**What is expected:** Set down all the data again. Change nothing.

[Records from a collection]
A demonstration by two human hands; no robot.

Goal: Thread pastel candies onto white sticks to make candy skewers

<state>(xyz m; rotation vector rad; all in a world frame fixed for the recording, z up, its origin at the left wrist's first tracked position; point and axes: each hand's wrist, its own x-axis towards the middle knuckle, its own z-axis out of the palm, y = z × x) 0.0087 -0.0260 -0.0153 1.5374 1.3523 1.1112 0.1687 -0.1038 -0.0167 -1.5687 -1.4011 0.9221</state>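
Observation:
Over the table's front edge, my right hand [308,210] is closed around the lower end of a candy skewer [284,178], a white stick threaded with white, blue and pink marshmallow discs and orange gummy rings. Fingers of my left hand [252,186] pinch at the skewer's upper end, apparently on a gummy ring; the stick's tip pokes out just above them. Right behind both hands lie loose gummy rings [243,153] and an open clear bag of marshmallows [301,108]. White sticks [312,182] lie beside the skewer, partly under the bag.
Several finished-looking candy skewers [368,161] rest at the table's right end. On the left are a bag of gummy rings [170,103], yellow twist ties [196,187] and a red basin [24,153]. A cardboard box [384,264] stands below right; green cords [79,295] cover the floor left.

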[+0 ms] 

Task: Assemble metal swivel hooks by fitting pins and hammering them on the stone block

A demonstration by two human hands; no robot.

**Task response:**
A demonstration by two human hands; no robot.

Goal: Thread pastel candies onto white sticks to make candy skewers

<state>(xyz m; rotation vector rad; all in a world frame fixed for the recording, z up, its origin at the left wrist's first tracked position; point and axes: each hand's wrist, its own x-axis towards the middle knuckle, its own z-axis out of the palm, y = z × x) 0.0087 -0.0260 -0.0153 1.5374 1.3523 1.1112 0.1687 -0.1038 -0.0167 -1.5687 -1.4011 0.9221</state>
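Observation:
Over the table's front edge, my right hand [308,210] is closed around the lower end of a candy skewer [284,178], a white stick threaded with white, blue and pink marshmallow discs and orange gummy rings. Fingers of my left hand [252,186] pinch at the skewer's upper end, apparently on a gummy ring; the stick's tip pokes out just above them. Right behind both hands lie loose gummy rings [243,153] and an open clear bag of marshmallows [301,108]. White sticks [312,182] lie beside the skewer, partly under the bag.
Several finished-looking candy skewers [368,161] rest at the table's right end. On the left are a bag of gummy rings [170,103], yellow twist ties [196,187] and a red basin [24,153]. A cardboard box [384,264] stands below right; green cords [79,295] cover the floor left.
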
[+0 ms] 

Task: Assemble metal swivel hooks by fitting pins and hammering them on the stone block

A demonstration by two human hands; no robot.

No additional answer text is required.